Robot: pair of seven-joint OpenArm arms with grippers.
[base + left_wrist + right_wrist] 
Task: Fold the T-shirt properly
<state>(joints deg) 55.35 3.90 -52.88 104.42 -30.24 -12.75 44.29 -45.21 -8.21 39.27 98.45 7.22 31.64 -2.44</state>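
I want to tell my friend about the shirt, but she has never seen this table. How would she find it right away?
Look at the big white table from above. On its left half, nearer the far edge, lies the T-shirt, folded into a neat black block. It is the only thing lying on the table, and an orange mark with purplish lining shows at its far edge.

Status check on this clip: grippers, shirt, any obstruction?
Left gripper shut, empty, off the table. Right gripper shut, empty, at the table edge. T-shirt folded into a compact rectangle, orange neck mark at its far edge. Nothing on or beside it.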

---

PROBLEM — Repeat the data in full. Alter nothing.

RESPONSE TO THIS EXERCISE —
Robot: pair of seven-joint OpenArm arms with grippers.
[base + left_wrist + right_wrist] 
Task: Fold the T-shirt properly
<state>(joints deg) 55.35 3.90 -52.88 104.42 -30.24 -12.75 44.29 -45.21 -8.21 39.27 98.45 7.22 31.64 -2.44</state>
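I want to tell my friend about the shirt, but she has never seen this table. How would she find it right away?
Look at the big white table from above. On its left half, nearer the far edge, lies the T-shirt, folded into a neat black block. It is the only thing lying on the table, and an orange mark with purplish lining shows at its far edge.

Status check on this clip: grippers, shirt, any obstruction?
Left gripper shut, empty, off the table. Right gripper shut, empty, at the table edge. T-shirt folded into a compact rectangle, orange neck mark at its far edge. Nothing on or beside it.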

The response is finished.